The Tyler Twins for Variety

Speaking later with a puffer jacket on to fight the chill of our room and a big iced coffee in hand, Grande reflects on her new voice — a sign that though production may have wrapped, she’s still in Oz.  

“Maybe people underestimate how long we spent finding and disappearing into these women,” Grande says. “So when certain inflections or mannerisms take time to melt away, sometimes people poke fun. But we had a job to do, and we had things to get lost in — because that’s what the piece required.”  

It’s hard not to be struck, in Grande’s speaking voice as well, by a new quality that feels very old-school: the swaggering crispness of a 1940s movie idol. “I think that might stay,” she says of her newfound timbre. “Galinda required a lot of vocal work for me. Certain things maybe won’t melt away. Some will, but I’m really grateful for the pieces that will stay with us forever. What a beautiful thing to be left with, and to feel the ghost of every day.” She takes a long pause. “And, you know, I’m still looking for my eyebrows.” (Grande has cycled through looks as she’s reinvented herself throughout her career, and these days, her daintily shaped, honey-blond eyebrows are still in their Galinda era.) “I’ll let you know if I find them — I hope I don’t.” 

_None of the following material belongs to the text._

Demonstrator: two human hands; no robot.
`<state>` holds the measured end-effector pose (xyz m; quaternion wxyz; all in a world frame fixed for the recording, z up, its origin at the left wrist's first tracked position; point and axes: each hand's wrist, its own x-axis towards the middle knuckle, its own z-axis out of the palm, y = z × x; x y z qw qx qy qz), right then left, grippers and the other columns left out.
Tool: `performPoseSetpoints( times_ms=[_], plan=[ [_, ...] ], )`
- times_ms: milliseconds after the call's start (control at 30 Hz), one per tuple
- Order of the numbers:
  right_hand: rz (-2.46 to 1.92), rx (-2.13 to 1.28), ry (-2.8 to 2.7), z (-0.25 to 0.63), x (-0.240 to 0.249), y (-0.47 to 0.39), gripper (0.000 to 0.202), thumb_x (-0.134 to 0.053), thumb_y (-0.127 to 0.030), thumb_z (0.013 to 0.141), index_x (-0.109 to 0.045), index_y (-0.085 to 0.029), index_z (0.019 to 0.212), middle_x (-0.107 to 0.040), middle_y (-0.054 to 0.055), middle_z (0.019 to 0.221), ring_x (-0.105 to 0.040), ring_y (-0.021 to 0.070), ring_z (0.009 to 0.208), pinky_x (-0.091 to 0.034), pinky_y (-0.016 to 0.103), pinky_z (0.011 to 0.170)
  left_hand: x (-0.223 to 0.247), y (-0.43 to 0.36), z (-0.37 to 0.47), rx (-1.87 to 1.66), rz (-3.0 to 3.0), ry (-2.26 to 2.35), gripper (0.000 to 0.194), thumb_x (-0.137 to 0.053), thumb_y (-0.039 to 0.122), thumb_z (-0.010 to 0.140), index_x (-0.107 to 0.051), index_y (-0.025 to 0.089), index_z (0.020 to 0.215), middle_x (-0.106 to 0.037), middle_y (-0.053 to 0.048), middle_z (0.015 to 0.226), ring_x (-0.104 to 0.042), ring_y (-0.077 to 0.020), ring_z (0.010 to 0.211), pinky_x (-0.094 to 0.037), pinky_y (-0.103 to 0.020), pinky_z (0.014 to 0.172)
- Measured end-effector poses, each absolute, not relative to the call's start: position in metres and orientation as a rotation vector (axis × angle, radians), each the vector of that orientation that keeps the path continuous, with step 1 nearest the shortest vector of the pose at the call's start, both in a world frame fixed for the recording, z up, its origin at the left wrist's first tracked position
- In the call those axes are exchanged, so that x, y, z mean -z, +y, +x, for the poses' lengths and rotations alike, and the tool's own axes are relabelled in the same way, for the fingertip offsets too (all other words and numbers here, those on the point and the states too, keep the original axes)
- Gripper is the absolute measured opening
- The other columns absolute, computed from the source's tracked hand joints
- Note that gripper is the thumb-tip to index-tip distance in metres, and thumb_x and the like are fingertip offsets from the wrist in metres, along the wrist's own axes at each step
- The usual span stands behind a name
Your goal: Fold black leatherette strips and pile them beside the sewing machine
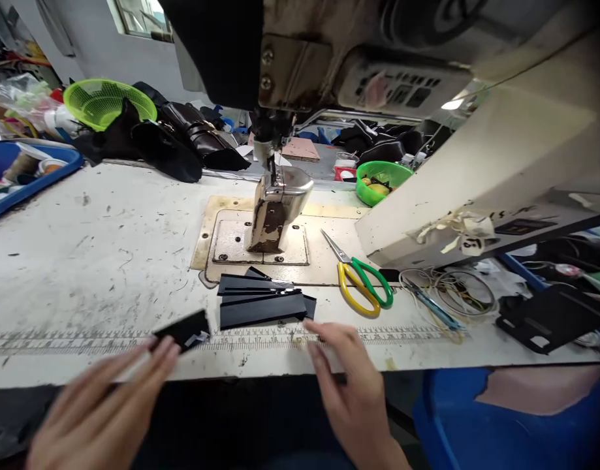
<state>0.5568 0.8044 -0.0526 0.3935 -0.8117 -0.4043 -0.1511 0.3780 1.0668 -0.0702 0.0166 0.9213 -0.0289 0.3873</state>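
Observation:
A small black piece of material [183,330] with a pale mark near its lower edge is at the fingertips of my left hand [106,405], somewhat blurred; the thumb's grip is hidden. Dark flat strips [263,308] lie in a fanned, overlapping pile on the white table, in front of the post of the sewing machine [280,209]. Just at the pile's lower right corner is my right hand [351,385], thumb and forefinger apart, nothing seen between them. Scissors [357,277] with one yellow and one green handle rest to the right of the strips.
A printed ruler scale [251,341] runs along the table's front edge. Coiled cord [456,294], a blue-handled tool [434,307] and a black piece [544,320] lie at right. Behind stand a green bowl [382,183], black leather pieces [167,150] and a blue tray [35,183].

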Motion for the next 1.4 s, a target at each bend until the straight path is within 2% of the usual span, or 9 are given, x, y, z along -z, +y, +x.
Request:
performPoseSetpoints(
  times_ms=[100, 167, 500, 700, 800, 900, 1033, 1200, 1400],
  plan=[
    [-2.265, 0.477, -0.862, 0.577, 0.05, 0.813, 0.023, -0.055, -0.036, 0.102, -0.065, -0.022, 0.117, -0.069, 0.008, 0.102, -0.063, 0.0244, 0.094, -0.051, 0.038, 0.08, 0.062, 1.069, 0.393, -1.192, 2.989, 0.212, 0.042, -0.061, 0.033, 0.098, -0.06, 0.024, 0.139, -0.067, -0.002, 0.133, -0.063, -0.0313, 0.122, -0.047, -0.05, 0.109],
    [-2.376, 0.542, -0.866, 0.585, 0.053, 0.824, 0.033, -0.051, -0.046, 0.103, -0.066, -0.02, 0.115, -0.067, 0.009, 0.098, -0.062, 0.0248, 0.089, -0.046, 0.039, 0.078, 0.058, 1.054, 0.416, -1.075, 2.885, 0.236, 0.043, -0.067, 0.031, 0.095, -0.061, 0.025, 0.137, -0.071, -0.004, 0.123, -0.067, -0.0276, 0.109, -0.051, -0.047, 0.101],
    [-2.387, 0.732, -0.925, 0.571, 0.067, 0.833, 0.025, -0.055, -0.032, 0.103, -0.064, -0.016, 0.12, -0.073, 0.007, 0.097, -0.064, 0.0239, 0.089, -0.041, 0.044, 0.091, 0.067, 1.006, 0.457, -0.902, 2.719, 0.4, 0.021, -0.055, 0.024, 0.099, -0.065, 0.02, 0.117, -0.063, -0.014, 0.119, -0.062, -0.0322, 0.111, -0.056, -0.049, 0.087],
    [-2.248, 0.607, -1.084, 0.574, 0.063, 0.824, 0.027, -0.047, -0.03, 0.105, -0.062, -0.021, 0.125, -0.064, 0.012, 0.127, -0.056, 0.0317, 0.119, -0.039, 0.054, 0.106, 0.053, 0.983, 0.442, -0.715, 2.285, 0.245, 0.025, -0.042, 0.011, 0.1, -0.058, 0.026, 0.11, -0.073, 0.0, 0.1, -0.073, -0.0112, 0.086, -0.059, -0.018, 0.075],
    [-2.095, 0.413, -1.164, 0.568, 0.06, 0.813, 0.014, -0.053, -0.026, 0.102, -0.067, -0.025, 0.104, -0.068, 0.008, 0.119, -0.062, 0.0265, 0.114, -0.053, 0.041, 0.096, 0.048, 0.983, 0.427, -0.512, 1.947, 0.453, 0.013, -0.05, 0.022, 0.1, -0.057, 0.027, 0.11, -0.073, 0.004, 0.085, -0.074, -0.0111, 0.072, -0.06, -0.016, 0.067],
    [-2.044, 0.086, -1.026, 0.555, 0.06, 0.808, 0.016, -0.061, -0.031, 0.099, -0.064, -0.025, 0.114, -0.07, 0.002, 0.089, -0.071, 0.0156, 0.077, -0.059, 0.021, 0.066, 0.05, 0.988, 0.413, -0.405, 1.969, 0.635, 0.012, -0.056, 0.029, 0.098, -0.058, 0.025, 0.109, -0.068, 0.006, 0.067, -0.072, -0.0121, 0.06, -0.058, -0.016, 0.059],
    [-2.094, 0.227, -0.817, 0.534, 0.065, 0.825, 0.02, -0.066, -0.031, 0.096, -0.063, -0.021, 0.114, -0.069, -0.001, 0.077, -0.068, 0.0117, 0.057, -0.058, 0.017, 0.058, 0.06, 0.986, 0.413, -0.674, 2.465, 0.59, 0.024, -0.052, 0.019, 0.099, -0.062, 0.024, 0.119, -0.072, -0.003, 0.099, -0.071, -0.0112, 0.07, -0.056, -0.016, 0.06],
    [-1.97, 0.607, -1.115, 0.524, 0.067, 0.852, 0.029, -0.055, -0.008, 0.099, -0.065, -0.014, 0.126, -0.075, 0.009, 0.102, -0.071, 0.0186, 0.087, -0.058, 0.029, 0.084, 0.06, 0.973, 0.433, -0.887, 2.791, 0.404, 0.045, -0.041, 0.003, 0.098, -0.054, 0.015, 0.139, -0.068, -0.009, 0.104, -0.068, -0.0143, 0.085, -0.057, -0.022, 0.072],
    [-1.984, 0.562, -1.394, 0.531, 0.067, 0.843, 0.038, -0.048, -0.007, 0.1, -0.061, -0.011, 0.136, -0.072, 0.009, 0.125, -0.066, 0.0247, 0.097, -0.06, 0.037, 0.08, 0.061, 0.98, 0.427, -1.017, 2.739, 0.179, 0.028, -0.048, 0.003, 0.097, -0.065, 0.01, 0.118, -0.072, -0.01, 0.113, -0.064, -0.0191, 0.106, -0.053, -0.03, 0.093]
  ],
)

And if the “Wicked” takeover of popular culture has made anything clear, it’s likely she’ll keep searching. For Grande, Erivo and Chu haven’t yet left Oz — and neither have any of us. With $600 million and counting at the global box office, four Golden Globe nominations, a path to potential Oscar glory and a sequel, “Wicked: For Good,” looming on the horizon, “Wicked” has done for its witchy shade of green what “Barbie” did for Mattel stiletto pink. It’s leveraged a familiar property, put it in front of underserved female audiences and watched as the world discovered its story in a whole new light.  

It’s a remarkable, and somewhat surprising, cherry on top of the decades’ worth of success of the Broadway production. Adapted from Gregory Maguire’s novel about the untold backstory of “The Wizard of Oz”’s villainous Wicked Witch of the West (recast here as Elphaba, a pure-hearted social outcast who makes an easy scapegoat for the fascistic Wizard), “Wicked,” a collaboration between producer Marc Platt, composer Stephen Schwartz and writer Winnie Holzman, was first performed on Broadway in 2003. But after the show became bigger than “Cats” for a new generation of fans, Platt felt trepidation about bringing it to the screen (even though he’d held the film rights to the novel before Schwartz had written a note).  

The moment had never quite been right: Once the stage show took off, Platt says, “I knew the bar would be extremely high. I wanted to have the confidence that it would be as terrific as it could be, and I found that slightly daunting.” 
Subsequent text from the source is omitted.